Source material: Begin

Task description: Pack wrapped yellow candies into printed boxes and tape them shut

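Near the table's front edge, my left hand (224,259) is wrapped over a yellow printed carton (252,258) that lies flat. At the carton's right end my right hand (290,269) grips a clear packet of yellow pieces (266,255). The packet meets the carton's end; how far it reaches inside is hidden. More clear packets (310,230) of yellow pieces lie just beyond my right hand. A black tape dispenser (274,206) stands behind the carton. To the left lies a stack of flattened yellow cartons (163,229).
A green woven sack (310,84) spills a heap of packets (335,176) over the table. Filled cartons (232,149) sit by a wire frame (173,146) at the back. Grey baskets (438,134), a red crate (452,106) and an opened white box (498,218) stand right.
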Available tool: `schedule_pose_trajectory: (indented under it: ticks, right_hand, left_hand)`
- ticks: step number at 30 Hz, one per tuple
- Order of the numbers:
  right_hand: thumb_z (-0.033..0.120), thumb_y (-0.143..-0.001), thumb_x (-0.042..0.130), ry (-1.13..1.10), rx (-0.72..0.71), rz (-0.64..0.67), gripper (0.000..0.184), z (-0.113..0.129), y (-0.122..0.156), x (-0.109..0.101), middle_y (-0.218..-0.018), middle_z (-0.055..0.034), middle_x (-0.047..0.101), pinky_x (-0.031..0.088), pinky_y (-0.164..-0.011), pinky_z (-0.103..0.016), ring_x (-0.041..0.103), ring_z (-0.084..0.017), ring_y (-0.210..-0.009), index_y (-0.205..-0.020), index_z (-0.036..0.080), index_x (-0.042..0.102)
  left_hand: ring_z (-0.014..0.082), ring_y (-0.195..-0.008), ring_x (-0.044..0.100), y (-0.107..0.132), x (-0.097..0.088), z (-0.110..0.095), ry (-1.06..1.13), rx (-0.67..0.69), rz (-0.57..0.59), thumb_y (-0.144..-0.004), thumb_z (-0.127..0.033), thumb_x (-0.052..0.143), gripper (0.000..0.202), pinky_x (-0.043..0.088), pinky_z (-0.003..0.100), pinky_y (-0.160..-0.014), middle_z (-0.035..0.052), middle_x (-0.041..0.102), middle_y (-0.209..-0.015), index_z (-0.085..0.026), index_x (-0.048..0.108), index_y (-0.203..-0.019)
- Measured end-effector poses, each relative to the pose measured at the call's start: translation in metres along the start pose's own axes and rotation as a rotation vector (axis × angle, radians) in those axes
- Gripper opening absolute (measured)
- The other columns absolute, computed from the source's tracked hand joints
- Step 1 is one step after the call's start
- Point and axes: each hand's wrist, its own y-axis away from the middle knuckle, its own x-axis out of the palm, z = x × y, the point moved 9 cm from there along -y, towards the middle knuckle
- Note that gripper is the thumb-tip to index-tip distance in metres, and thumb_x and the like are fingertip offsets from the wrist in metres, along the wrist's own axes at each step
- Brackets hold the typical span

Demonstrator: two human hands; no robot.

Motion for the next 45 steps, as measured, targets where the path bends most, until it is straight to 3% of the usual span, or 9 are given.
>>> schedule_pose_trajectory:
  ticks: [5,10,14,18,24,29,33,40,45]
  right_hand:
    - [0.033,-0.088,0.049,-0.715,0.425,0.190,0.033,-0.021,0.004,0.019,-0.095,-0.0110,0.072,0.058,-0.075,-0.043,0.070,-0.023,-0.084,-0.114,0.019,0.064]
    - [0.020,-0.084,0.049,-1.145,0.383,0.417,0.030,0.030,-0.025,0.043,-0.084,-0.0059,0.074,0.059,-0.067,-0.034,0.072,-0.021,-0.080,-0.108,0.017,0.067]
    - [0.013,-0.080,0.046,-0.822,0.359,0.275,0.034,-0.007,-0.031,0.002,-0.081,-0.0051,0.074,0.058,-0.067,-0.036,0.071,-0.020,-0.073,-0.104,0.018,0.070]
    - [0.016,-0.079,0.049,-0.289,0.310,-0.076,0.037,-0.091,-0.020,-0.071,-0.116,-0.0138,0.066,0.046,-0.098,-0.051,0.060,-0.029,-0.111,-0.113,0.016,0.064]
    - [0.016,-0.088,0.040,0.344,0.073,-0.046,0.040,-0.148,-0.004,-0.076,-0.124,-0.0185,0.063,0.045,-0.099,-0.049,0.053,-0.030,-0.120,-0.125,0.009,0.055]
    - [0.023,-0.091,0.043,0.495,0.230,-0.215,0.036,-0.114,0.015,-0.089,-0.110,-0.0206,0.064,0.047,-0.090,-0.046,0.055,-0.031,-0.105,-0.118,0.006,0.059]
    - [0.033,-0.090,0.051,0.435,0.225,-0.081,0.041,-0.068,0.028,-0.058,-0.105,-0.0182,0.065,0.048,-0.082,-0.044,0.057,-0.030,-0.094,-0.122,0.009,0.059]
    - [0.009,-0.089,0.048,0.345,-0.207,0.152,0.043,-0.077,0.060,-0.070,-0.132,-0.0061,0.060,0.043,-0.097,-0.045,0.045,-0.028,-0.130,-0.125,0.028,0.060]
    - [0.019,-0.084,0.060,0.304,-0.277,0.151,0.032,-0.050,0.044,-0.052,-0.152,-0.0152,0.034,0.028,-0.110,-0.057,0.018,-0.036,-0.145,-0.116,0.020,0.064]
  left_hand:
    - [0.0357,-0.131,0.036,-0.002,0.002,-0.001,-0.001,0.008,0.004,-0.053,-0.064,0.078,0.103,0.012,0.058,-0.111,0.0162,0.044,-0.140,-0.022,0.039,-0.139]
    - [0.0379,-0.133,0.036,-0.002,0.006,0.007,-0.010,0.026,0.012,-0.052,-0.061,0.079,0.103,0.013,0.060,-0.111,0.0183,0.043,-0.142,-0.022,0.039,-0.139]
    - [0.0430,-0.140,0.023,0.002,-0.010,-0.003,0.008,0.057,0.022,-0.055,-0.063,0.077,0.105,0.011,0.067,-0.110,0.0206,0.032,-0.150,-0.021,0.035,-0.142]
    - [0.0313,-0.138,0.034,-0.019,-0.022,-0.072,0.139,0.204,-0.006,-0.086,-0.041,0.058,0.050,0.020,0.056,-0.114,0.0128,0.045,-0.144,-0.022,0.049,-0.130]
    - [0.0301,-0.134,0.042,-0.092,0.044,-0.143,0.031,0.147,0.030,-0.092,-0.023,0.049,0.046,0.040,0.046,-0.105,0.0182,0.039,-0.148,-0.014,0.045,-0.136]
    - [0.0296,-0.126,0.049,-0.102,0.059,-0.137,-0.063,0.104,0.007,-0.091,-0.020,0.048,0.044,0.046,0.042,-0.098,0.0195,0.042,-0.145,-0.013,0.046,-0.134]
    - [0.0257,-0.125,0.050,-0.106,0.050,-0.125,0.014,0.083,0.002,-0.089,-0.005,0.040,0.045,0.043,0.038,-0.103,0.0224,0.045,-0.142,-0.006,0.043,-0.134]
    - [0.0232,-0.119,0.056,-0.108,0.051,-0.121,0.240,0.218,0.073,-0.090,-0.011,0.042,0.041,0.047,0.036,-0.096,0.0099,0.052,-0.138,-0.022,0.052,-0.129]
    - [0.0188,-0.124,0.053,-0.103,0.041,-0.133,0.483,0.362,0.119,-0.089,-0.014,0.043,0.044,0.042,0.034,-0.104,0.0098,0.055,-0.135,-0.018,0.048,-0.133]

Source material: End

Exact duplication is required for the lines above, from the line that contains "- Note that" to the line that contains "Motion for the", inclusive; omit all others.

■ Answer to this exercise:
- Note that gripper is the thumb-tip to index-tip distance in metres, and thumb_x and the like are fingertip offsets from the wrist in metres, along the wrist's own axes at each step
- Brackets hold the typical span

Demonstrator: two human hands; no robot.

Motion for the next 45 steps, as measured, targets where the path bends most, until it is straight to 3% of the usual span, or 9 are given.

No more output will be produced for this exercise.